### PROBLEM REQUIREMENTS
Write down, unchanged, the entries from the first line through the line holding "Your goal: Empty". Include no other line.

::: DATA SHOWN :::

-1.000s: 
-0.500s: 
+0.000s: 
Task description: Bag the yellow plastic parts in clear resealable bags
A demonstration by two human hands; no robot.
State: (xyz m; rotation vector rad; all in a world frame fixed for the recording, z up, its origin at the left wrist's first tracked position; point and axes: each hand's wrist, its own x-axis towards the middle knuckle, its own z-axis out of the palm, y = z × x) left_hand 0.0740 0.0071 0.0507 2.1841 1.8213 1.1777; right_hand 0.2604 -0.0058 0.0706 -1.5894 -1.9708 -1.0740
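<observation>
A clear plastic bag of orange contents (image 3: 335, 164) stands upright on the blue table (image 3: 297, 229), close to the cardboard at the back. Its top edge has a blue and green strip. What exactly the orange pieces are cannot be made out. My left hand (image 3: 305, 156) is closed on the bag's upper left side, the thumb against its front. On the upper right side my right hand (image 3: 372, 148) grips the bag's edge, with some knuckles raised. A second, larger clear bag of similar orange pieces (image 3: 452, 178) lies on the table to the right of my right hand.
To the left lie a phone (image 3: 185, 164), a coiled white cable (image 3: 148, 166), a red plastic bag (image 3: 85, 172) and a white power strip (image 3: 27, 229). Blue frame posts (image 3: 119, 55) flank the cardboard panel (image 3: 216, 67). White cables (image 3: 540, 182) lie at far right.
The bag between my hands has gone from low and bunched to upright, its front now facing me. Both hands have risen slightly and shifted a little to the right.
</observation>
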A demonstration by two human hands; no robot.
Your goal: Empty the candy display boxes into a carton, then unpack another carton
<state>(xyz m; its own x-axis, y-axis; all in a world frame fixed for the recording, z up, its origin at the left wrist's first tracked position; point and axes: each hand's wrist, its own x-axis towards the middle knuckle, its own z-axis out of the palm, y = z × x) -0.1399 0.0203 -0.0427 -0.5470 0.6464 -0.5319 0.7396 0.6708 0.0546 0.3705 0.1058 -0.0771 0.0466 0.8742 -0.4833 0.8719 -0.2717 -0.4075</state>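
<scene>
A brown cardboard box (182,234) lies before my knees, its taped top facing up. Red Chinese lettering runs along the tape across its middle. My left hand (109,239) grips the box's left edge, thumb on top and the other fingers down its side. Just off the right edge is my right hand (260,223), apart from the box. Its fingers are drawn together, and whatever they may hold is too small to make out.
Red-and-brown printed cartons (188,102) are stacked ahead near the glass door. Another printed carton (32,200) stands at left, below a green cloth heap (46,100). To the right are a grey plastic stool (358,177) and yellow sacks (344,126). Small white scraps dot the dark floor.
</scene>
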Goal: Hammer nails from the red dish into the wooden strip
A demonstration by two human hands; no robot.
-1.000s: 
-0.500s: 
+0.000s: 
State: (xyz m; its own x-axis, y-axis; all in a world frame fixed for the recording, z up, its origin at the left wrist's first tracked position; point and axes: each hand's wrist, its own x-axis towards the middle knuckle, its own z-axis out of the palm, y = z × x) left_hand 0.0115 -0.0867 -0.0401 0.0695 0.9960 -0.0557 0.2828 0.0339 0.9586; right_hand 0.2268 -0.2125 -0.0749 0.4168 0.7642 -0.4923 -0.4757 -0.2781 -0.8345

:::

### PROBLEM SOLUTION
-1.000s: 
-0.500s: 
+0.000s: 
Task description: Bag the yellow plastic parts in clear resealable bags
A demonstration by two human hands; no robot.
State: (xyz m; rotation vector rad; all in a world frame fixed for the recording, z up, its origin at the left wrist's first tracked position; point and axes: each hand's wrist, its own x-axis towards the middle knuckle, its own z-axis out of the palm, y = z × x) left_hand 0.0740 0.0071 0.0507 2.1841 1.8213 1.1777; right_hand 0.2604 -0.0058 0.0706 -1.5894 -1.9708 -1.0740
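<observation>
A clear plastic bag of orange contents (image 3: 335, 164) stands upright on the blue table (image 3: 297, 229), close to the cardboard at the back. Its top edge has a blue and green strip. What exactly the orange pieces are cannot be made out. My left hand (image 3: 305, 156) is closed on the bag's upper left side, the thumb against its front. On the upper right side my right hand (image 3: 372, 148) grips the bag's edge, with some knuckles raised. A second, larger clear bag of similar orange pieces (image 3: 452, 178) lies on the table to the right of my right hand.
To the left lie a phone (image 3: 185, 164), a coiled white cable (image 3: 148, 166), a red plastic bag (image 3: 85, 172) and a white power strip (image 3: 27, 229). Blue frame posts (image 3: 119, 55) flank the cardboard panel (image 3: 216, 67). White cables (image 3: 540, 182) lie at far right.
The bag between my hands has gone from low and bunched to upright, its front now facing me. Both hands have risen slightly and shifted a little to the right.
</observation>
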A demonstration by two human hands; no robot.
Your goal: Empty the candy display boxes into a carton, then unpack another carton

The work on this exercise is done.